* **WHAT TO PRODUCE**: Would you repeat the whole listing exactly, pictures excluded?

* **PROVIDED MATERIAL**:
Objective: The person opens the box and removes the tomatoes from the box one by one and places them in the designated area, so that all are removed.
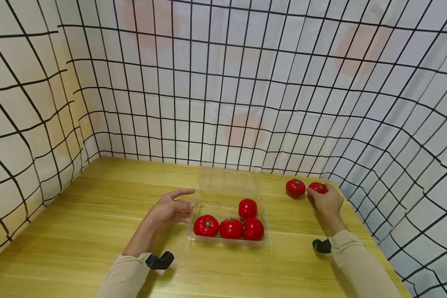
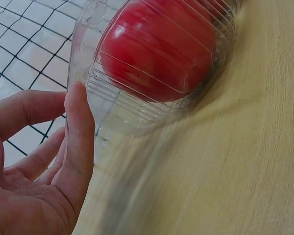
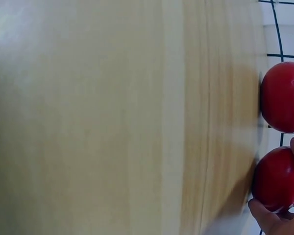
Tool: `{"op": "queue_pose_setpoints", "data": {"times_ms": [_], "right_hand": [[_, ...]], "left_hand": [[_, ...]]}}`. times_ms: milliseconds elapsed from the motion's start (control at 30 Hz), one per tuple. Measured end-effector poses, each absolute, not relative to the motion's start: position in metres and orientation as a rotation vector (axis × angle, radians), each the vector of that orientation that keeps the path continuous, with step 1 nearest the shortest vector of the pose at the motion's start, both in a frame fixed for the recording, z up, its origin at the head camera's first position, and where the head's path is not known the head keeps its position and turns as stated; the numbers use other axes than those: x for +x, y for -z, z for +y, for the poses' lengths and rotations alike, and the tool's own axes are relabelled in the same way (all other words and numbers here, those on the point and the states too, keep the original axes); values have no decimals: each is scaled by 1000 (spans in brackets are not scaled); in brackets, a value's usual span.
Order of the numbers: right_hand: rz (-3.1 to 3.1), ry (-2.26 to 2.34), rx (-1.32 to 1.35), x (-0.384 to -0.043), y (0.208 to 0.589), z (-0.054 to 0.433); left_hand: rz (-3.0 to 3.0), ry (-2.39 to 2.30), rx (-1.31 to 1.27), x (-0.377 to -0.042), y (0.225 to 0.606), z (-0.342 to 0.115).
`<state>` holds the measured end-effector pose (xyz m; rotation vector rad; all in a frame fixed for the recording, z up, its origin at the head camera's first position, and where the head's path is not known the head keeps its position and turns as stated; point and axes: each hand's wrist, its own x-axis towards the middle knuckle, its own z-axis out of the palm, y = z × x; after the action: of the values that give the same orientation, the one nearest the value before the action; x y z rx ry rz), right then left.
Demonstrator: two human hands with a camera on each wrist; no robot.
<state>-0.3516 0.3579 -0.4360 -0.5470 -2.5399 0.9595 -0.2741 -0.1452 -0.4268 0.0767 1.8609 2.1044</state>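
Note:
A clear plastic clamshell box [image 1: 229,241] lies with its lid [image 1: 229,180] folded back. Inside are several red tomatoes: three along the front, including the left one [image 1: 206,226], and another [image 1: 247,208] behind at the right. My left hand [image 1: 167,210] is at the box's left side, fingers loosely bent, fingertips at the rim; the left wrist view shows a tomato [image 2: 157,49] through the plastic wall. At the far right, my right hand [image 1: 328,200] grips a tomato [image 3: 278,180] between thumb and fingers. Another tomato [image 1: 295,188] sits just left of it.
The wooden table [image 1: 78,231] carries everything. A black wire grid [image 1: 208,87] with pale sheeting behind it stands along the back and both sides. The right hand is near the table's right edge. Black wrist devices [image 1: 160,260] stick out at both sleeves.

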Motion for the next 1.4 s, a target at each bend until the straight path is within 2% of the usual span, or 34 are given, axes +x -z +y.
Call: {"op": "queue_pose_setpoints", "data": {"times_ms": [433,1167,1400], "right_hand": [[-2568,-947,-574,-355,433,360],[-2654,-565,-360,-348,397,374],[-2590,-718,-412,-347,390,370]], "left_hand": [[1857,-2105,93,-274,426,-144],[1855,-2107,82,-275,425,-145],[1863,-2102,75,-275,427,-145]]}}
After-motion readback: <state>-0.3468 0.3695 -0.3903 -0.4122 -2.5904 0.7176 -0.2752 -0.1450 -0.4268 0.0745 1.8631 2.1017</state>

* **SOLVED EXERCISE**:
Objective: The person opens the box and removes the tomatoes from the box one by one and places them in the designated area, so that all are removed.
Tool: `{"op": "queue_pose_setpoints", "data": {"times_ms": [_], "right_hand": [[_, ...]], "left_hand": [[_, ...]]}}`. times_ms: milliseconds elapsed from the motion's start (control at 30 Hz), one per tuple. Measured end-effector poses, each absolute, not relative to the motion's start: position in metres and orientation as a rotation vector (axis × angle, radians), each the vector of that orientation that keeps the path continuous, with step 1 nearest the shortest vector of the pose at the motion's start, both in a frame fixed for the recording, z up, its origin at the head camera's first position, and where the head's path is not known the head keeps its position and turns as stated; the numbers use other axes than those: x for +x, y for -z, z for +y, for the poses' lengths and rotations alike, and the tool's own axes are relabelled in the same way (all other words and numbers here, those on the point and the states too, keep the original axes); values have no decimals: each is scaled by 1000 (spans in brackets are not scaled); in brackets, a value's usual span.
Order of the numbers: right_hand: rz (-3.1 to 3.1), ry (-2.26 to 2.34), rx (-1.32 to 1.35), x (-0.384 to -0.043), y (0.208 to 0.589), z (-0.054 to 0.433); left_hand: rz (-3.0 to 3.0), ry (-2.39 to 2.30), rx (-1.31 to 1.27), x (-0.377 to -0.042), y (0.225 to 0.606), z (-0.342 to 0.115).
`<state>` holds the measured end-effector pose (xyz m; rotation vector rad; all in a frame fixed for the recording, z up, its origin at the head camera's first position, and where the head's path is not known the head keeps its position and turns as stated; point and axes: each hand's wrist, its own x-axis towards the middle knuckle, its own z-axis out of the palm, y = z × x; after the action: of the values that give the same orientation, the one nearest the value before the action; x y z rx ry rz), right then left.
Demonstrator: two human hands with a camera on each wrist; no robot.
<state>-0.3516 0.3579 -0.4360 -0.5470 -2.5399 0.9595 -0.2741 -0.1452 -0.4268 0.0767 1.8609 2.1044</state>
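Note:
A clear plastic clamshell box [image 1: 229,241] lies with its lid [image 1: 229,180] folded back. Inside are several red tomatoes: three along the front, including the left one [image 1: 206,226], and another [image 1: 247,208] behind at the right. My left hand [image 1: 167,210] is at the box's left side, fingers loosely bent, fingertips at the rim; the left wrist view shows a tomato [image 2: 157,49] through the plastic wall. At the far right, my right hand [image 1: 328,200] grips a tomato [image 3: 278,180] between thumb and fingers. Another tomato [image 1: 295,188] sits just left of it.
The wooden table [image 1: 78,231] carries everything. A black wire grid [image 1: 208,87] with pale sheeting behind it stands along the back and both sides. The right hand is near the table's right edge. Black wrist devices [image 1: 160,260] stick out at both sleeves.
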
Motion for the next 1.4 s, a target at each bend until the straight path is within 2% of the usual span, or 34 are given, axes +x -z +y.
Call: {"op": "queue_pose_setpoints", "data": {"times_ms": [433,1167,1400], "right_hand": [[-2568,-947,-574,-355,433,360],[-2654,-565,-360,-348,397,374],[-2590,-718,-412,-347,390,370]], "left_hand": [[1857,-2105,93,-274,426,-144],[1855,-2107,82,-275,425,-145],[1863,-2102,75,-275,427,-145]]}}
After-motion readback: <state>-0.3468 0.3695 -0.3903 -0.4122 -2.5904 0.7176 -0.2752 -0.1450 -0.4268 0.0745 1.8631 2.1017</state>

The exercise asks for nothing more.